Potential Earnings Beat: A Look at Greif's Upcoming Quarterly Report
Investors often seek out stocks that have a history of outperforming earnings estimates in hopes of capturing some of that success in their own portfolios. One such company to watch is Greif (GEF), an industrial packaging organization with a notable track record in this area. Operating within the Containers - Paper and Packaging sector, Greif has consistently beaten its earnings projections, particularly in its last two financial reports.
Demonstrated Earnings Superiority
Greif has established a reputation for significantly surpassing earnings expectations. In its most recent quarters, the company exceeded estimates by an impressive average of 277.50%. Specifically, for the last reported quarter, it achieved earnings of $1.27 per share versus the anticipated $0.20 per share — a substantial 535% surprise. In the quarter prior to that, expectations were set at $1.30 per share, and Greif surpassed this by earning $1.56 per share, a 20% surprise.
The Power of Earnings Estimates
The recent trend in earnings estimates for Greif has been positive, reflecting a growing optimism among analysts. A key metric in forecasting earnings performance is the Zacks Earnings ESP (Expected Surprise Prediction), which Greif is currently showing in a positive light. A positive Earnings ESP, coupled with a favorable Zacks Rank, often heralds an upcoming earnings beat.

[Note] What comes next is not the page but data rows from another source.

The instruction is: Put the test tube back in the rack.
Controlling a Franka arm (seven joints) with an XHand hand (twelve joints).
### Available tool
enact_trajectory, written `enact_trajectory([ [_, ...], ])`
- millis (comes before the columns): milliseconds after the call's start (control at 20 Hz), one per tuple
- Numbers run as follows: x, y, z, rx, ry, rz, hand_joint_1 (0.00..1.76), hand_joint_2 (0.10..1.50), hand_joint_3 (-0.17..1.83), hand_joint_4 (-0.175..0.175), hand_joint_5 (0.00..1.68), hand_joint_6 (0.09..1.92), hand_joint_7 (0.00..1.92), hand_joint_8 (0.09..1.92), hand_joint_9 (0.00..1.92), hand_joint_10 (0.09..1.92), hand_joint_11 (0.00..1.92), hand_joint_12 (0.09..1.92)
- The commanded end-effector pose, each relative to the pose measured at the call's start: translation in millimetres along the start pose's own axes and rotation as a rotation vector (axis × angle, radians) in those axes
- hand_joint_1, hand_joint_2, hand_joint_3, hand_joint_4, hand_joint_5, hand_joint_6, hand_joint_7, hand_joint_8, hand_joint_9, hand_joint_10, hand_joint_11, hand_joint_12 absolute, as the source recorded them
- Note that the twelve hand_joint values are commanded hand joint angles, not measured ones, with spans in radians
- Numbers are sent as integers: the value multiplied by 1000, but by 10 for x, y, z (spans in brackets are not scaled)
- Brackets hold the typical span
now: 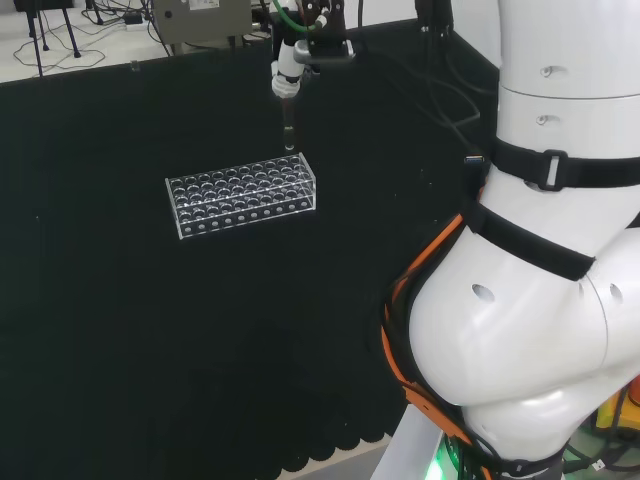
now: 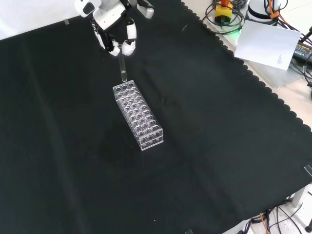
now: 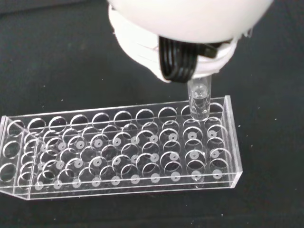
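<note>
The hand [image 2: 113,23] hangs over the black cloth [image 2: 219,146], its fingers [image 2: 129,40] curled in to pinch the top of a clear test tube [image 2: 123,66]. The tube hangs upright, its lower end just above the end of the clear rack [image 2: 138,116] that lies toward the cloth's far edge in the front view. In the wrist view its tip sits over a corner hole.

A robotics lab: a black cloth [image 2: 204,146] covers the bench, cables [image 1: 110,15] trail over the floor at the head view's upper left, and a clear rack [image 2: 138,115] (many-holed, for tubes) sits mid-frame.
</note>
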State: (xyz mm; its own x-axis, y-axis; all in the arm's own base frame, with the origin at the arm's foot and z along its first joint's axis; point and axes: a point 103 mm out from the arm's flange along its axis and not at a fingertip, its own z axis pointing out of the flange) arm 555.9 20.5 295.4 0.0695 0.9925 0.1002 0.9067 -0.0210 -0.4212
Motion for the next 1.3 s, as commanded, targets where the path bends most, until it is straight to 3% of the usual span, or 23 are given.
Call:
enact_trajectory([
  [50,16,6,51,15,-3,-2,1441,542,757,-175,1356,512,1416,683,1467,196,1180,1069],
  [1300,-112,59,251,55,16,25,1441,540,760,-175,1357,512,1415,687,1470,191,1181,1068],
])
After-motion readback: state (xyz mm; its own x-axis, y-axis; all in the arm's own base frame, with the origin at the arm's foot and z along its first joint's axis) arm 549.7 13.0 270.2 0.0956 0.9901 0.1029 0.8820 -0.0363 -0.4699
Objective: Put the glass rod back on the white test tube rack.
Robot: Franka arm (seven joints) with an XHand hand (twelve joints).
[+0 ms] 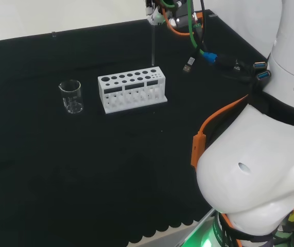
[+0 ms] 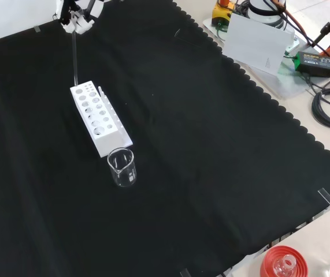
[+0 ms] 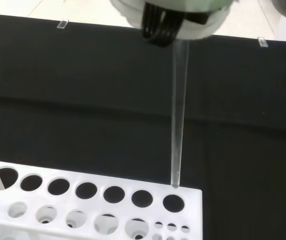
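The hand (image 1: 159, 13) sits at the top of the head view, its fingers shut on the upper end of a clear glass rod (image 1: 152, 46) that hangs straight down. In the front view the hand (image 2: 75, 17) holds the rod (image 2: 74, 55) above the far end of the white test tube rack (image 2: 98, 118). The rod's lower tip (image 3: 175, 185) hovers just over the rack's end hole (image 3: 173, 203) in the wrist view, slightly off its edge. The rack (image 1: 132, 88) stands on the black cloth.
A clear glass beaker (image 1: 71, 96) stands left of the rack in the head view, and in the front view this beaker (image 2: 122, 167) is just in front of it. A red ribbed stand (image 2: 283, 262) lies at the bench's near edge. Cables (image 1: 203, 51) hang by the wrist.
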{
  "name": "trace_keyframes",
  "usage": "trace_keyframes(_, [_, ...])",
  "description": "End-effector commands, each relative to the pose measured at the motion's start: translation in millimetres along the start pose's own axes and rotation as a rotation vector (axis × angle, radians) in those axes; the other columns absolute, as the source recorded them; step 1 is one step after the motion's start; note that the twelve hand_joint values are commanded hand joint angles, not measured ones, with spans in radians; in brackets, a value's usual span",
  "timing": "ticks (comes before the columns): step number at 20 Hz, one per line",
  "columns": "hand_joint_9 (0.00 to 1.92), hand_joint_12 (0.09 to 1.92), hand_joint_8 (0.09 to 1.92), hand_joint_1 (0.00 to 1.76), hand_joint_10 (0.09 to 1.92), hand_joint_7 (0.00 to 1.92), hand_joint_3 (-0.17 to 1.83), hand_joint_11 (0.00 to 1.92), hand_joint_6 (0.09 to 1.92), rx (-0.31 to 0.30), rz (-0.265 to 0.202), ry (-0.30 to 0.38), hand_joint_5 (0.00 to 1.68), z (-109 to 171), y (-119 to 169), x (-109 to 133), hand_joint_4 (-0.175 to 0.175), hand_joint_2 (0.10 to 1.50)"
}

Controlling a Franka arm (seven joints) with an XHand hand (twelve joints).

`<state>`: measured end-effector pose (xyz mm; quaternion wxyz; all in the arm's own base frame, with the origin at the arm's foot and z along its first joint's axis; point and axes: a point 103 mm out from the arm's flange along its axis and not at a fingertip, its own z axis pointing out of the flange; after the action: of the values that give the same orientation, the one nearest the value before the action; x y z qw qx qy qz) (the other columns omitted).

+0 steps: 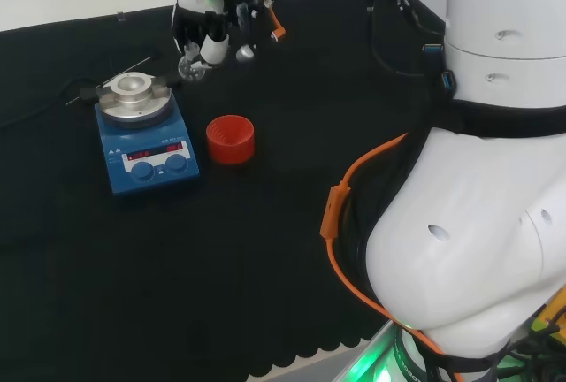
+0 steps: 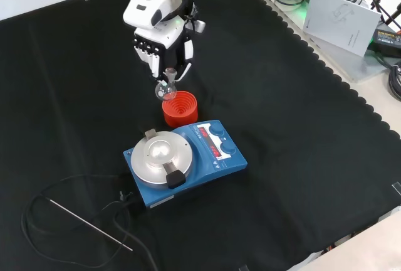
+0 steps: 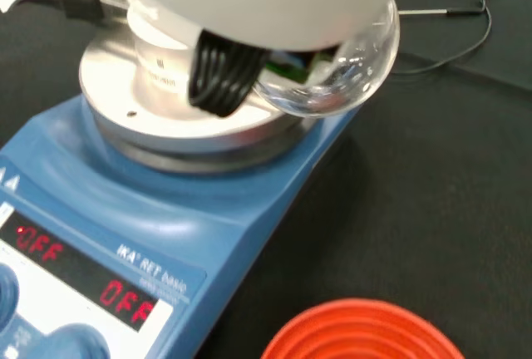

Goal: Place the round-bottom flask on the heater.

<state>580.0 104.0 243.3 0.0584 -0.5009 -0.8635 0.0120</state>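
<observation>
Flask: we see a small round-bottom flask (image 2: 165, 88) of clear glass, a bulb with a short neck above it; in the wrist view the bulb (image 3: 337, 72) shows close up, transparent, with bright glints on its wall.
Where it is: held in the air by the hand; in the front view it hangs just above the red ribbed stand (image 2: 180, 109), and in the head view the flask (image 1: 192, 66) hangs beyond the heater, touching neither.
Hand: the black and white hand (image 2: 160, 44) points down with its fingers closed on the flask's neck (we see the neck disappear between them in the front view).
Heater: a blue heater (image 2: 188, 160) with a round silver top plate sits on the black cloth (image 2: 301, 127), the red ribbed stand just beside it on the arm's side.
Stand in head view: the red stand (image 1: 231, 139) stands to the right of the heater (image 1: 146, 139).
Hard to make out: we cannot tell whether the flask holds anything, since the glass is clear against black. In the wrist view a blurred white part of the hand (image 3: 266, 2) covers the flask's neck, and the stand (image 3: 366, 334) is cut off at the edge.
Other: a thin metal rod (image 2: 91, 224) and a black cable lie on the cloth near the heater.
</observation>
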Motion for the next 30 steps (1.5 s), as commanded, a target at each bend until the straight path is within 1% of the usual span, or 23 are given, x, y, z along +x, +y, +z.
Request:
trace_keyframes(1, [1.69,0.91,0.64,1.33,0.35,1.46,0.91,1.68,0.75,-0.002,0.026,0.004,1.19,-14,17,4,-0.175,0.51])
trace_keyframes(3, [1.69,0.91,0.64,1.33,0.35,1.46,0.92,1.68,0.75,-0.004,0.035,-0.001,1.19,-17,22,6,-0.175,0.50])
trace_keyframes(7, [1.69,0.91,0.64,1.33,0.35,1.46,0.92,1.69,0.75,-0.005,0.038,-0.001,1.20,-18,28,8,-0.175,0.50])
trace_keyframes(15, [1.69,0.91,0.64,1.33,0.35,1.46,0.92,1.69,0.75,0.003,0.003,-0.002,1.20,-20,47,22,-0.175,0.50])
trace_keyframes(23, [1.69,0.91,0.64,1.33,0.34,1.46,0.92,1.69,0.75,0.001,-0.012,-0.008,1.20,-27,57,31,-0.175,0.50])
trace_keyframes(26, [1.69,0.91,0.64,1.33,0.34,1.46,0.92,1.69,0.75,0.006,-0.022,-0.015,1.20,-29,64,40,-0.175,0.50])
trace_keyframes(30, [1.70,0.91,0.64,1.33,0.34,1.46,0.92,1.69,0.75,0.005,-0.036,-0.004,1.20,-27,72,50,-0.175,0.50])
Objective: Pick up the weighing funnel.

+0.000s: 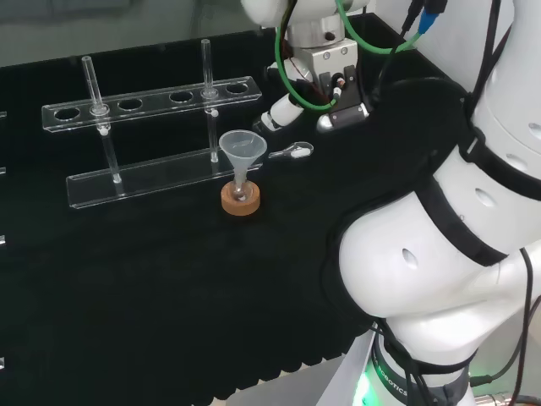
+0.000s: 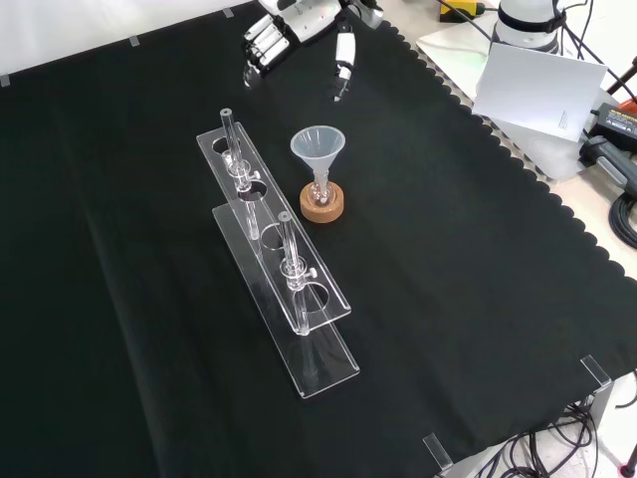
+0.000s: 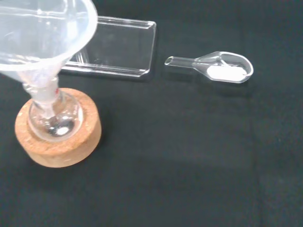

Traditionally, a mix of a positive Earnings ESP and a Zacks Rank of #3 (Hold) or better has been a strong indicator of an earnings beat, with about 70% accuracy. Greif boasts an Earnings ESP of +3.37%, and with a Zacks Rank of #1 (Strong Buy), the indicators suggest that the company might outdo earnings forecasts in its next report, projected for release on June 5, 2024.
It's worth noting, however, that a negative Earnings ESP does not guarantee a stock's earnings miss, just as a positive ESP is not a definitive signal of an earnings beat. Nevertheless, the Earnings ESP is a useful tool for investors trying to improve their chances of investing success.
As the earnings date approaches, checking a company’s Earnings ESP can be beneficial. While not the only factor to consider, it offers investors a data-driven insight into the potential for a stock to exceed expectations.